If dreams are the mind's way of resolving issues it confronts during the day, then my brain has a big problem with light bulbs. I have this one recurring bad dream where I'm in a dark room, and I try to turn on a light. Nothing works. The bulbs don't burn, the lamps don't light, and the room stays dark. I usually wake up totally frustrated. What's my brain trying to tell me with this dream that it plays over and over? Maybe it's a complex message like, "You have deep-seated emotional issues that stem from a past traumatic event." But it could also be, "Hey, I read that light bulbs are on sale over at Ace Hardware." I wish my brain would make up its mind about this, so to speak.

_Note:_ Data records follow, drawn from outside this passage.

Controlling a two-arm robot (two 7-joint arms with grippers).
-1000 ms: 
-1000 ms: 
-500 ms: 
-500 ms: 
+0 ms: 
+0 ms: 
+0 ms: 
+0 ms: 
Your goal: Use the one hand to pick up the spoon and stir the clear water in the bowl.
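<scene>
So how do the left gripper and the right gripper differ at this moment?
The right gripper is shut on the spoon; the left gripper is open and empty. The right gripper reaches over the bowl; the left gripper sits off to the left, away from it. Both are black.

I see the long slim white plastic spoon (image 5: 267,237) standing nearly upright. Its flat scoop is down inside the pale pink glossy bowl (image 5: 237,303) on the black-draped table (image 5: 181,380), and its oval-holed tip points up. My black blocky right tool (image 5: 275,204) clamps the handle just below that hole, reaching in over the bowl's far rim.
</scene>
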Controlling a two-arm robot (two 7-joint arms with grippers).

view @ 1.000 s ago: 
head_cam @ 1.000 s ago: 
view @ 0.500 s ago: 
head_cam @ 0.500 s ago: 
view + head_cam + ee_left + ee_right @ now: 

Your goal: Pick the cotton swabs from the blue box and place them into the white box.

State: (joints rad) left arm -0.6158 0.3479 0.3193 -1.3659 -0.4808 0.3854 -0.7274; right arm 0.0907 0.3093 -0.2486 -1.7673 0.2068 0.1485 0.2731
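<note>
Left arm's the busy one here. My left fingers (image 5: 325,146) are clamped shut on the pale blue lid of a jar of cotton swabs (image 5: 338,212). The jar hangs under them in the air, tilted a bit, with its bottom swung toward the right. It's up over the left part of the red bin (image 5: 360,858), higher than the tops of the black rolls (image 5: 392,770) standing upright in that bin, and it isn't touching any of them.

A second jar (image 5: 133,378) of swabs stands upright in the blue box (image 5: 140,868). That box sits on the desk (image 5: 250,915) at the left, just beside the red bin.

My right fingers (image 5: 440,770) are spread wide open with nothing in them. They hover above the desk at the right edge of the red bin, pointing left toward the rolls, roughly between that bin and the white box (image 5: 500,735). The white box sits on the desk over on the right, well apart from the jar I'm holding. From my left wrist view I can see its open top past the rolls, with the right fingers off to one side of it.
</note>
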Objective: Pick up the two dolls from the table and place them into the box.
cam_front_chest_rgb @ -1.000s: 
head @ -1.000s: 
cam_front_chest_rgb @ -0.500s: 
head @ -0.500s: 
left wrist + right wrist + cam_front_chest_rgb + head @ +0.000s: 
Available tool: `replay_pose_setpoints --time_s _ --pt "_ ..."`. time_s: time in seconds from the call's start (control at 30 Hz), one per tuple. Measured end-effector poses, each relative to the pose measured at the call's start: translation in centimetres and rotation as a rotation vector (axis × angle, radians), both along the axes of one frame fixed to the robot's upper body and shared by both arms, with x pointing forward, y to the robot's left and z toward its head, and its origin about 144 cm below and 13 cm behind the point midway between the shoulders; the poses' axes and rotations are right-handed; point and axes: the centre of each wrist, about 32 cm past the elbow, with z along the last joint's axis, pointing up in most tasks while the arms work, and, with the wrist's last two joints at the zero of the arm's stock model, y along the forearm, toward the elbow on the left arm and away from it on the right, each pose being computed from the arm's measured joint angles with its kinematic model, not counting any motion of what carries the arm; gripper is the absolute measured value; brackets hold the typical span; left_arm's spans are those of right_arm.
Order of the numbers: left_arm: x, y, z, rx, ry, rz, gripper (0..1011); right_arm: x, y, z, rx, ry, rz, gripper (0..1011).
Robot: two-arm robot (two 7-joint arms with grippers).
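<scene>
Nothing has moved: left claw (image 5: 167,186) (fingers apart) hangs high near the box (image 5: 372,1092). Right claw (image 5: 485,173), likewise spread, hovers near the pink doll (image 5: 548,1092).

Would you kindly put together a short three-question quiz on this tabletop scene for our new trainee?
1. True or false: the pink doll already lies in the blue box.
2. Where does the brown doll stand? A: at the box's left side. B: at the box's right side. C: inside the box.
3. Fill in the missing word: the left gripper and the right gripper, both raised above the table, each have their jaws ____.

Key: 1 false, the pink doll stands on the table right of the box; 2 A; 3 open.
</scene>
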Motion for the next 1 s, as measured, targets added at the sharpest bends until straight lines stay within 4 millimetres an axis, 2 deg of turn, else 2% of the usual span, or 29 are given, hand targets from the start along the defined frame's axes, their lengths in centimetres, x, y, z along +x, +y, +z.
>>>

I bet Sigmund Freud would know what to do. I could go to some of his followers, but paying their rates to tell me about light bulbs would give my brain fifteen new reasons to have nightmares. So, I usually try to repair my bad dreams by myself, but this one has been hard to fix. Well, I've had enough. I'm going to visit my buddy Ed over at Ace Hardware, and I'm going to stock up on 60-watters. Then, if the bad dreams continue, I'll know it is indeed about some deep seated emotional neurosis and not about missing the annual light bulb sale. But, just to be on the safe side, I'm going to buy a few replacement light switches and some other electrical gadgets, and I'll put the receipt under my pillow. The brain is a complicated mechanism, and I want to be prepared if that bad dream is just trying to tell me I need a new dimmer switch for the dining-room chandelier.